Data records ->
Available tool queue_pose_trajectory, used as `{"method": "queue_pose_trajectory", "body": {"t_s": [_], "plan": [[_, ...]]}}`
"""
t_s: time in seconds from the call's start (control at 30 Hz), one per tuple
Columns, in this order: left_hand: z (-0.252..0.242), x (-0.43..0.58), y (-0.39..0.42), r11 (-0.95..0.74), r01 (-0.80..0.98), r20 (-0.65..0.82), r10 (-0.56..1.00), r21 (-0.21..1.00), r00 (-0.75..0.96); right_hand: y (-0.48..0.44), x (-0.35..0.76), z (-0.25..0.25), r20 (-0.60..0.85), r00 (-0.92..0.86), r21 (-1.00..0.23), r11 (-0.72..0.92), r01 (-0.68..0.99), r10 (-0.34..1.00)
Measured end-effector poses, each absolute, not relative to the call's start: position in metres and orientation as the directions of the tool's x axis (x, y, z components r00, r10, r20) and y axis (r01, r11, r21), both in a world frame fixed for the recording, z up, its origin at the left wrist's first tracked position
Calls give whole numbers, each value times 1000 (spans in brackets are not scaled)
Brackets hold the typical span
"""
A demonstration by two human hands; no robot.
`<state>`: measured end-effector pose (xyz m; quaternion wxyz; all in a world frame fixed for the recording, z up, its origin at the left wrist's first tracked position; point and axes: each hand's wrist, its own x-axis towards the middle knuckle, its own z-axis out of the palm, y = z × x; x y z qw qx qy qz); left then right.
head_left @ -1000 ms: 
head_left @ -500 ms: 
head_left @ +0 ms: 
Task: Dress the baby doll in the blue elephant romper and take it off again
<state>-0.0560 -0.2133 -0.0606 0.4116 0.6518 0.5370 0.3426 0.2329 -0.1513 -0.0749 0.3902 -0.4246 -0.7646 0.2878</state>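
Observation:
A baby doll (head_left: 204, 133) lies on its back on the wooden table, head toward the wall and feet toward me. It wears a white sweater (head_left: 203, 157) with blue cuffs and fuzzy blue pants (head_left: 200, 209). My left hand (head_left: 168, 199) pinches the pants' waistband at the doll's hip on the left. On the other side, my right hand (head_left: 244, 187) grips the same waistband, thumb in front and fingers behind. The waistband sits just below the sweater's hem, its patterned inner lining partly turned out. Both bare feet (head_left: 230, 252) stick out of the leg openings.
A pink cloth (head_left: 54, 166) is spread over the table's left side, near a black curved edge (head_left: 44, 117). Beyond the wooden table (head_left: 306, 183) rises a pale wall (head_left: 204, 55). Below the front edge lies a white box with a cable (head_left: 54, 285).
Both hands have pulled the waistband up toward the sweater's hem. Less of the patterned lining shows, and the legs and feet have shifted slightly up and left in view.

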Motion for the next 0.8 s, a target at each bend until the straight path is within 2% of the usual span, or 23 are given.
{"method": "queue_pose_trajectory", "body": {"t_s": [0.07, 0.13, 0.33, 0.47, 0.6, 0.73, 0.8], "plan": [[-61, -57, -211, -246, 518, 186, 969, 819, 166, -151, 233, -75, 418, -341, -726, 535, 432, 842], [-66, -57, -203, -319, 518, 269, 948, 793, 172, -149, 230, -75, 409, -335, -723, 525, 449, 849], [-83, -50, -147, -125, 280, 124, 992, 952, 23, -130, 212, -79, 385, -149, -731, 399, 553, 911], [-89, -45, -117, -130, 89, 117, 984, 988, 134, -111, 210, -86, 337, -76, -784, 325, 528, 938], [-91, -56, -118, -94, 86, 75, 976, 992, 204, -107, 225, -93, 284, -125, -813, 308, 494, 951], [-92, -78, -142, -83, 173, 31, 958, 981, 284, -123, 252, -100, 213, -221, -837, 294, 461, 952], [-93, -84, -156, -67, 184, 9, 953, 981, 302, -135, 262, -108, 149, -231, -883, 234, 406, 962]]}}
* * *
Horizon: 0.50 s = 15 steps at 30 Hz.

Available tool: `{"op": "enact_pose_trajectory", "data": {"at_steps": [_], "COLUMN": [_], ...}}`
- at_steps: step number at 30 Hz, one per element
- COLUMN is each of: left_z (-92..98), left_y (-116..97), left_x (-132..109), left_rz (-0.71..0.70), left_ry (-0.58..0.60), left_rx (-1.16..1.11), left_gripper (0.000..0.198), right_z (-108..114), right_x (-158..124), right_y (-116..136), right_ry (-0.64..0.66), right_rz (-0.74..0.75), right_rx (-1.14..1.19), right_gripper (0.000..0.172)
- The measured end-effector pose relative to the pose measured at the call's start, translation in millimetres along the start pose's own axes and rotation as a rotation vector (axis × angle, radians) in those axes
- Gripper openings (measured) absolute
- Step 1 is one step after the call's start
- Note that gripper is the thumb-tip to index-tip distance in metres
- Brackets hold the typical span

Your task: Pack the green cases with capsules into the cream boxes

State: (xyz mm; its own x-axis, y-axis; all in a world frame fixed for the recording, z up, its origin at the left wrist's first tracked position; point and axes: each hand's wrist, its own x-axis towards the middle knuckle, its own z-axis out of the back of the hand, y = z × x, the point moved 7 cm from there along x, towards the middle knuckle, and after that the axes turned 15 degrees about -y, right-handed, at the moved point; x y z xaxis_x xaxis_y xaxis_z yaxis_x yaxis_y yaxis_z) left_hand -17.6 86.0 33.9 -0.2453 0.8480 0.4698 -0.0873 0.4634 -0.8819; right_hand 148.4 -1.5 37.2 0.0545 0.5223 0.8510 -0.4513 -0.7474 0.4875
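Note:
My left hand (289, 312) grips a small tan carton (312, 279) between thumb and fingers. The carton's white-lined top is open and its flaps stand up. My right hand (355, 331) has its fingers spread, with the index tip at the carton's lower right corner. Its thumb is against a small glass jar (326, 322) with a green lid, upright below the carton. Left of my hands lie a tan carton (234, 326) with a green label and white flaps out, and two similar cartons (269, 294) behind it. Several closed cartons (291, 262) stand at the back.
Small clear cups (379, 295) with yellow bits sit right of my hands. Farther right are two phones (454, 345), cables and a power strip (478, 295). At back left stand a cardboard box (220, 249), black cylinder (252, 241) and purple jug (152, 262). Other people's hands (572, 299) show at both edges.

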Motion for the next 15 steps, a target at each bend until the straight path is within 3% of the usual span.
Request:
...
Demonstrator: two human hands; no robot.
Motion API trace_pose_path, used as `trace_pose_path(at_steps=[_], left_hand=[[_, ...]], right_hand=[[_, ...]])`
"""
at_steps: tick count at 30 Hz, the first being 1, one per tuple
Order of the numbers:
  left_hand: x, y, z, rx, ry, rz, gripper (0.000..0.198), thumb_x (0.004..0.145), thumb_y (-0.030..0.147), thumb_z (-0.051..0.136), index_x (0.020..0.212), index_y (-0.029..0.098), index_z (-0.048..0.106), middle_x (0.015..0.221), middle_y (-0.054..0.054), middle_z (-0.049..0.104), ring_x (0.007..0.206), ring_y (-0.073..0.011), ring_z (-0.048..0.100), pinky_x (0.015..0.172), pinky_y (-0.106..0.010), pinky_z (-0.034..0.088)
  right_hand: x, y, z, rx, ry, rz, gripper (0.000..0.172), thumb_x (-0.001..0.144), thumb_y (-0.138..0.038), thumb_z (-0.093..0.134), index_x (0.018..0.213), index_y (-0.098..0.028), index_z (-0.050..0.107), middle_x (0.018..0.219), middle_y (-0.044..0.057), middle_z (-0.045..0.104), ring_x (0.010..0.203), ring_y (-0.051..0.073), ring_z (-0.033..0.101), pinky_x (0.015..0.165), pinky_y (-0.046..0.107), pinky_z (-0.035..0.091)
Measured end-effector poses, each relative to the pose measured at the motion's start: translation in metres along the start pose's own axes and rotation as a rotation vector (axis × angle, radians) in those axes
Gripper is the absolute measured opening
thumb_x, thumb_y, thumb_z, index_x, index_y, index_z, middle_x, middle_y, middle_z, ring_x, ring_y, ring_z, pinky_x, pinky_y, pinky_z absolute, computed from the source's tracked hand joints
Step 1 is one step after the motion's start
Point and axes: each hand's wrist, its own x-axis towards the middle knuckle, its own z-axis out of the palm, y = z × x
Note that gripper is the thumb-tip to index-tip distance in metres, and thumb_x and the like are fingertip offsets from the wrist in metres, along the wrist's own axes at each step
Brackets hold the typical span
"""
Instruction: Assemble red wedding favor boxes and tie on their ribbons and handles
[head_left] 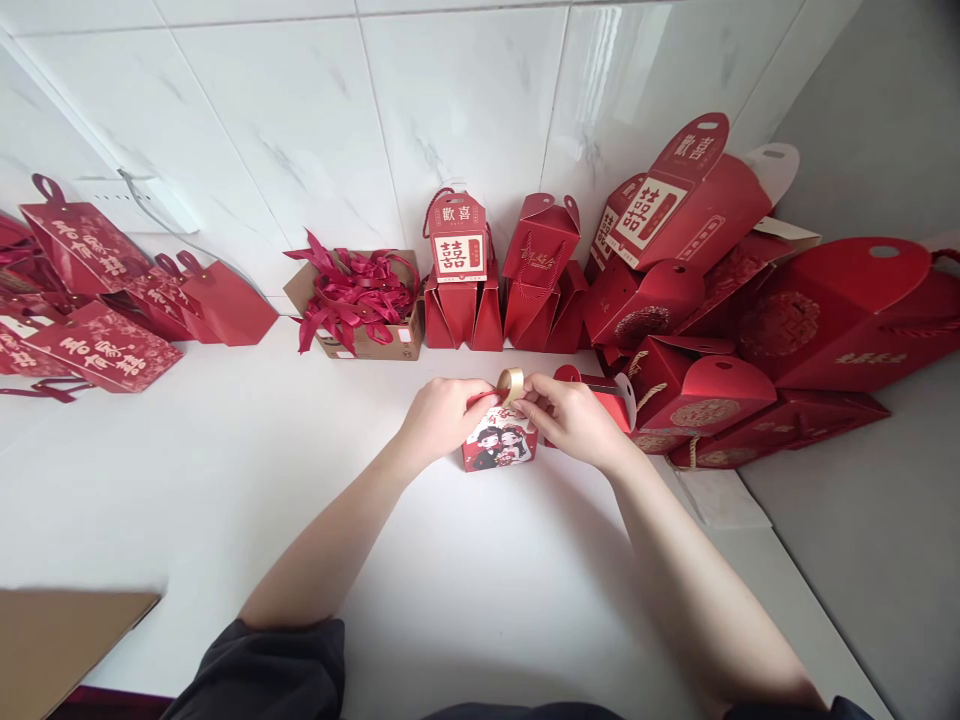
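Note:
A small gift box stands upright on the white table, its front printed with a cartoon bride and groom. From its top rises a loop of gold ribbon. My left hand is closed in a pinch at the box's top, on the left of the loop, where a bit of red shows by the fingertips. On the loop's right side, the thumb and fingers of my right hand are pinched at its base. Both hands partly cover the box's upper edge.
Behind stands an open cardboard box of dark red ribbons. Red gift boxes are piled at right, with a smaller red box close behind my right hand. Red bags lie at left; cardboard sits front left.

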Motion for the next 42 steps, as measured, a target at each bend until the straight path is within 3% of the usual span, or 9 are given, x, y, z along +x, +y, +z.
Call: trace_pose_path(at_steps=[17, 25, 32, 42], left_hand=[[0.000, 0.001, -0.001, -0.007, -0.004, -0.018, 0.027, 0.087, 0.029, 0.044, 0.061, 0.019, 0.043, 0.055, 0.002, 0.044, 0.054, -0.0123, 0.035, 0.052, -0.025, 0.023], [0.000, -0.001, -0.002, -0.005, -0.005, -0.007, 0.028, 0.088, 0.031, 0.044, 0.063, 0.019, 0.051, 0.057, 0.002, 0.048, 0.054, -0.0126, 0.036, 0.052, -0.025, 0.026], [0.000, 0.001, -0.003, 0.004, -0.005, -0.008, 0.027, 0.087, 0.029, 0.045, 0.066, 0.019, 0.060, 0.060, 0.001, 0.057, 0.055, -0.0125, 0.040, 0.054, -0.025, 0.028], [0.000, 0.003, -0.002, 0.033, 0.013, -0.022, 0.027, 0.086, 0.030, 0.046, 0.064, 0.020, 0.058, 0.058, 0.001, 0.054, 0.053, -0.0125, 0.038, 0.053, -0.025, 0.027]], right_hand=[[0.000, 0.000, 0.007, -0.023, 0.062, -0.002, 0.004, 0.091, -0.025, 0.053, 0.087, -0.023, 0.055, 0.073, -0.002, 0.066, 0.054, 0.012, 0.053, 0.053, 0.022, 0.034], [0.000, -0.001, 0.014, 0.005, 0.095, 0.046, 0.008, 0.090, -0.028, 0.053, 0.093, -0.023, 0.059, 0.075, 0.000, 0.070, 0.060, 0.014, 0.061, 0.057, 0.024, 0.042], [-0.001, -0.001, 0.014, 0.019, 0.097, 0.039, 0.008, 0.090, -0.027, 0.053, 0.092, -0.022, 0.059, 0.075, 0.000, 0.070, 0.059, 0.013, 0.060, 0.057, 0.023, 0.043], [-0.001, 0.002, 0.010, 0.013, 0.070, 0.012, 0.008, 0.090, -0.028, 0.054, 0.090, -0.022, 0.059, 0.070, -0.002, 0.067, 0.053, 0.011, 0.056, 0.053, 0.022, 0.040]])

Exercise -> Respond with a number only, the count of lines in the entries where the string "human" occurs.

Exercise result -> 2